Why gaming firms still struggle with Bitcoin

Bitcoin has once again been on a tear, confounding critics and trouncing traditional trading assets. At the time of writing, it has gained $5,000 from its price at the start of 2019, trading at over $9,000 as of the 18th June. Yet, as most are aware, it could all come crashing down, just like it did in the back end of 2017.

Whether you ‘believe’ in crypto or not, it’s hard to deny that it poses a particular problem for retailers, even those who are keen to adopt a digital currency. The gaming industry, in particular, will face challenges with Bitcoin for reasons other than those sharp rises and falls in its value.

That volatility, however, does pose a unique problem for online casinos. It’s often fashionable to talk about casinos in that sense of the “the house always wins”. While that’s true, it overlooks the fact that those margins are extremely tight. A typical blackjack game at an online casino will have a (built-in) house edge of around 0.5%, roulette somewhere in the region of 3%. Even with volatile slots the figure is around 5%.

Marketing strategy would have to adapt

You must remember that those figures refer to house edge, not to profit margins, so you can appreciate that it will be a challenge if players are placing wagers using Bitcoin. It’s perfectly possible that the value of a winning bet would change markedly by the time lapsed between placing it and, say, a roulette wheel has finished season.

Indeed, perhaps overlooked is the structure of marketing employed by online casinos. You will have seen adverts for casino bonuses, but there is also a system of patronage of high rollers. A good example of this would be VIP, which has a cash back and loyalty scheme, among other expensive perks, for big spending players. The sums we are talking about can be large, so if you can’t factor in volatility there is a chance these schemes could disappear.

Long term bets would have double exposure

The same goes for sports betting, of course. And, that could be even more problematic as many bets are made long-term. Consider these sums: Liverpool were approximately 10/1 to win the Champions League at the start of 2019. If you had bet 1 Bitcoin on that, the approximate value at the time would have been somewhere in the region of $40,000, i.e. 10 Bitcoins. However, the price of Bitcoin more than doubled between the start of the year and the night of Liverpool’s victory, so 10 Bitcoins for a winning bet would have been worth about $80,000.

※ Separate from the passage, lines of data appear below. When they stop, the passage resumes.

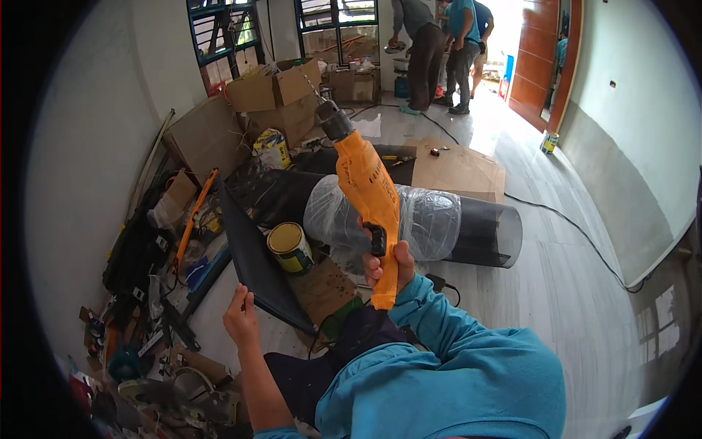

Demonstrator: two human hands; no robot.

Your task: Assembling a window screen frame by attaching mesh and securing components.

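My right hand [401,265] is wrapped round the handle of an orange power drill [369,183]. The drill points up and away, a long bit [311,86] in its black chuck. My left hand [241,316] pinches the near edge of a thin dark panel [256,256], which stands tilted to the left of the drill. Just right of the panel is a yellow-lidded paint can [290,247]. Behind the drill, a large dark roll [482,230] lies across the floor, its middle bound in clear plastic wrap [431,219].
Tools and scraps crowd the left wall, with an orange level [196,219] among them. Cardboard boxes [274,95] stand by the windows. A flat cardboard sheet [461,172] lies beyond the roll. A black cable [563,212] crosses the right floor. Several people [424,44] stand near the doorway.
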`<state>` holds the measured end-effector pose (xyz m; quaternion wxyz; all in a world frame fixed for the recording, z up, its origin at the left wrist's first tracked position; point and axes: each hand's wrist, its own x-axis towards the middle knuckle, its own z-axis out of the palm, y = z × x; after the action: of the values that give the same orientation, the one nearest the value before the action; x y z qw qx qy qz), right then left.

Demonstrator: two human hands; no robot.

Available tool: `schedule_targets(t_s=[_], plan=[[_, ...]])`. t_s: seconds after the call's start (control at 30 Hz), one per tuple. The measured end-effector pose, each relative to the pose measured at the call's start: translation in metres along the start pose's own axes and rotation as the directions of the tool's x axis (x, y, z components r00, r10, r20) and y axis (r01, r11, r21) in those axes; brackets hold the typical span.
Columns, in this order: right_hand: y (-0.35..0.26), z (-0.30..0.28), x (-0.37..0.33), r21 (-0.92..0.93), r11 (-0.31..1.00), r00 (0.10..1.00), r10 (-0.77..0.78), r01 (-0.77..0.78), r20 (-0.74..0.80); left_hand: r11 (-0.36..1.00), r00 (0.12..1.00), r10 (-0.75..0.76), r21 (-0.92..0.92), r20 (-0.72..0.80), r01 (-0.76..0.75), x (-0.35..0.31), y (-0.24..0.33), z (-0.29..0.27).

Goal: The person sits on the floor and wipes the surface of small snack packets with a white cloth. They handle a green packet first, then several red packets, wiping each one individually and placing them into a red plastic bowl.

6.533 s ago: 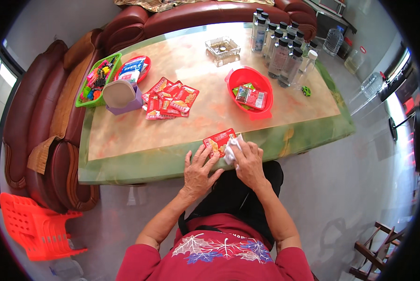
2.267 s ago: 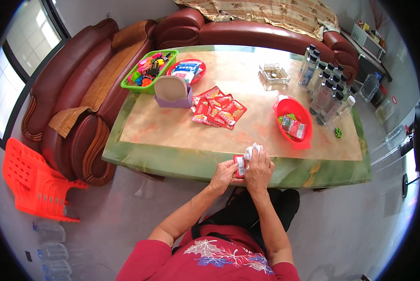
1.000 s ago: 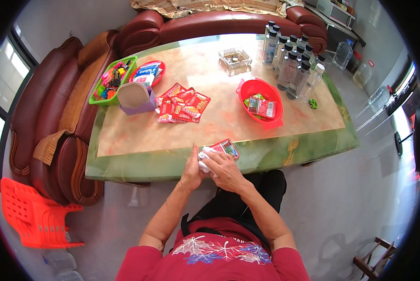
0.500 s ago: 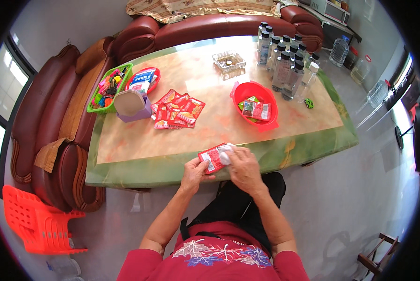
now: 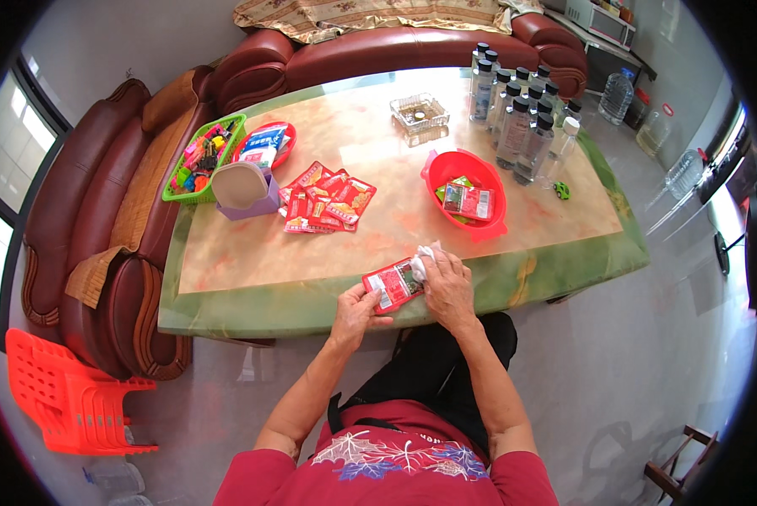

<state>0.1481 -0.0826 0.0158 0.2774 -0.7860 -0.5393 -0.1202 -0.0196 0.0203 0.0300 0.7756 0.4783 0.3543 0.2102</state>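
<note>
Over the table's near green border, my left hand (image 5: 357,313) grips the left end of a red snack packet (image 5: 388,287), thumb on top of its printed face. My right hand (image 5: 450,289) pinches a crumpled white tissue (image 5: 424,262) against the packet's right end. Beyond them stands a red plastic basin (image 5: 498,205) with small handles, holding a similar red packet (image 5: 469,202) on top of green ones. Several flat red packets (image 5: 332,201) lie in an overlapping pile to the left of the basin.
Several black-capped clear bottles (image 5: 513,135) crowd the table's right side, near a small green toy car (image 5: 561,191). A glass ashtray (image 5: 420,113) sits at the far middle. Leftward are a purple box (image 5: 256,202), a green basket (image 5: 203,195) of colourful bits and a red plate (image 5: 289,145) with packages.
My right hand and the tissue have shifted slightly toward the packet's upper right end, showing more of its printed face. The view has shifted a little.
</note>
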Motion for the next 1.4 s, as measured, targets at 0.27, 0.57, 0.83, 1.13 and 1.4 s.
schedule_targets(t_s=[0.27, 0.57, 0.83, 1.13, 1.4], plan=[[0.018, -0.038, -0.046, 0.267, 0.960, 0.992, 0.105, -0.081, -0.074, 0.746, 0.833, 0.553, 0.453, -0.012, -0.488, -0.001, 0.027, 0.011], [-0.022, -0.039, -0.031, 0.368, 0.930, 0.996, 0.017, 0.016, -0.088, -0.086, 0.478, 0.734, 0.764, 0.483, -0.639, -0.015, -0.013, 0.005], [-0.035, 0.003, 0.006, 0.197, 0.973, 0.992, -0.127, 0.119, 0.029, 0.000, 0.480, 0.734, 0.707, 0.480, -0.707, -0.011, -0.016, -0.001], [-0.006, 0.026, 0.032, 0.073, 0.997, 1.000, -0.015, 0.014, 0.008, 0.137, 0.657, 0.605, 0.754, 0.450, -0.642, -0.010, -0.005, 0.002], [0.004, -0.031, -0.025, 0.099, 0.984, 0.988, -0.152, 0.150, 0.007, 0.068, 0.752, 0.449, 0.820, 0.483, -0.568, 0.020, 0.018, 0.019]])
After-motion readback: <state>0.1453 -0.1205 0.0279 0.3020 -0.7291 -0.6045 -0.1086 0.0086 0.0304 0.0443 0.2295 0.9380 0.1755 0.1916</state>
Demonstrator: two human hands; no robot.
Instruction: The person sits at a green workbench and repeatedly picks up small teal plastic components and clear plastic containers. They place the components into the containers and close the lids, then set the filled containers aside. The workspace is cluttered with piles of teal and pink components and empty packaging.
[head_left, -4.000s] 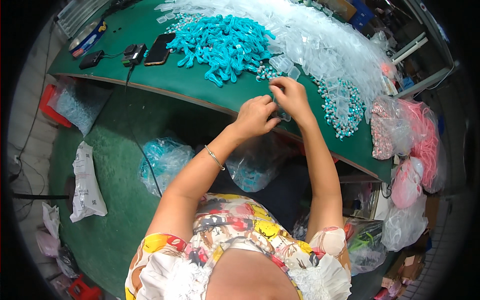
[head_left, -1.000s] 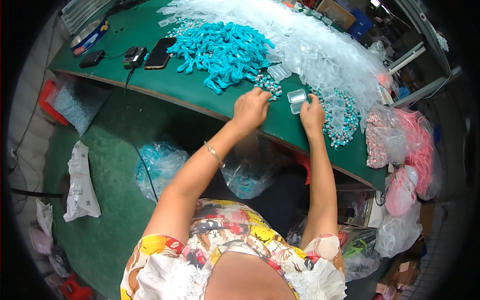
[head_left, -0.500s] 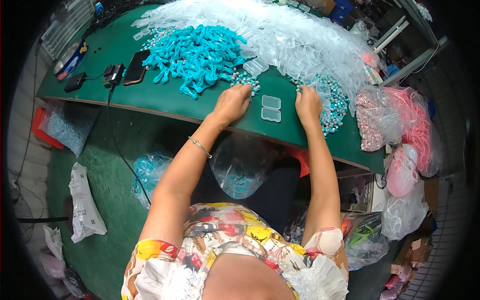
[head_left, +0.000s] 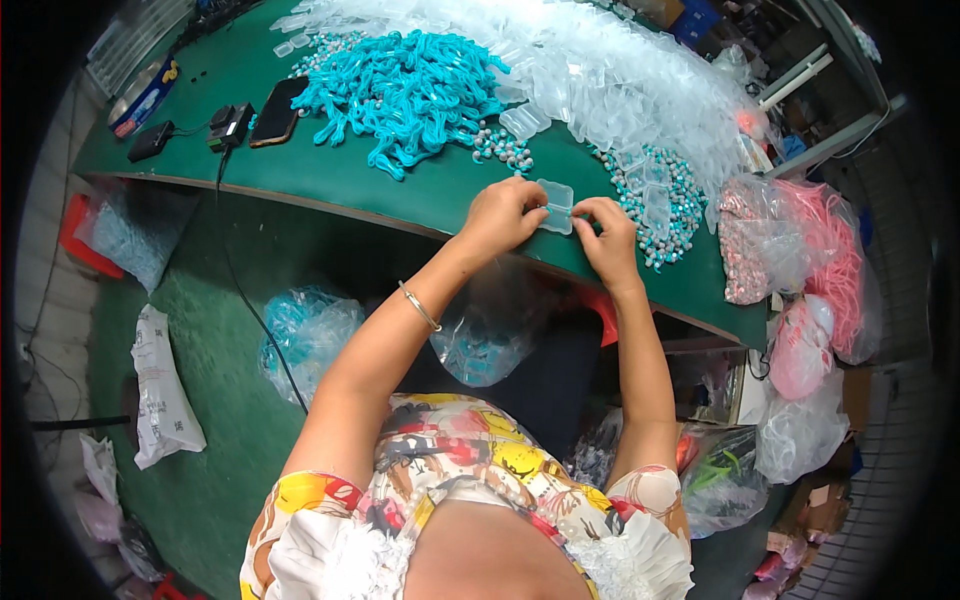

Casinos and betting companies also face challenges with the transaction and storing of coins. Many players will ‘store’ money in accounts, perhaps even leaving it idle for months on end. Betting companies will also have to address transaction times, or things like live in-play betting – where speed and real time updates are paramount – would suffer.

There is also the question of oversight. Casinos and betting companies are heavily scrutinised, and they have implemented measures of oversight at the behest of national governments into how money flows into them in an effort to stop money laundering. Is that truly compatible with crypto payments founded on the idea of decentralisation?

It’s a good bet that major gaming companies will widely accept cryptocurrency one day. Moreover, blockchain technology and things like smart contracts could also help the industry become more dynamic. Yet, it feels like it will take time before it is feasible, and any casino that adopts a cryptocurrency before these issues are addressed will be doing what a casino business dislikes the most – gambling on an unknown outcome.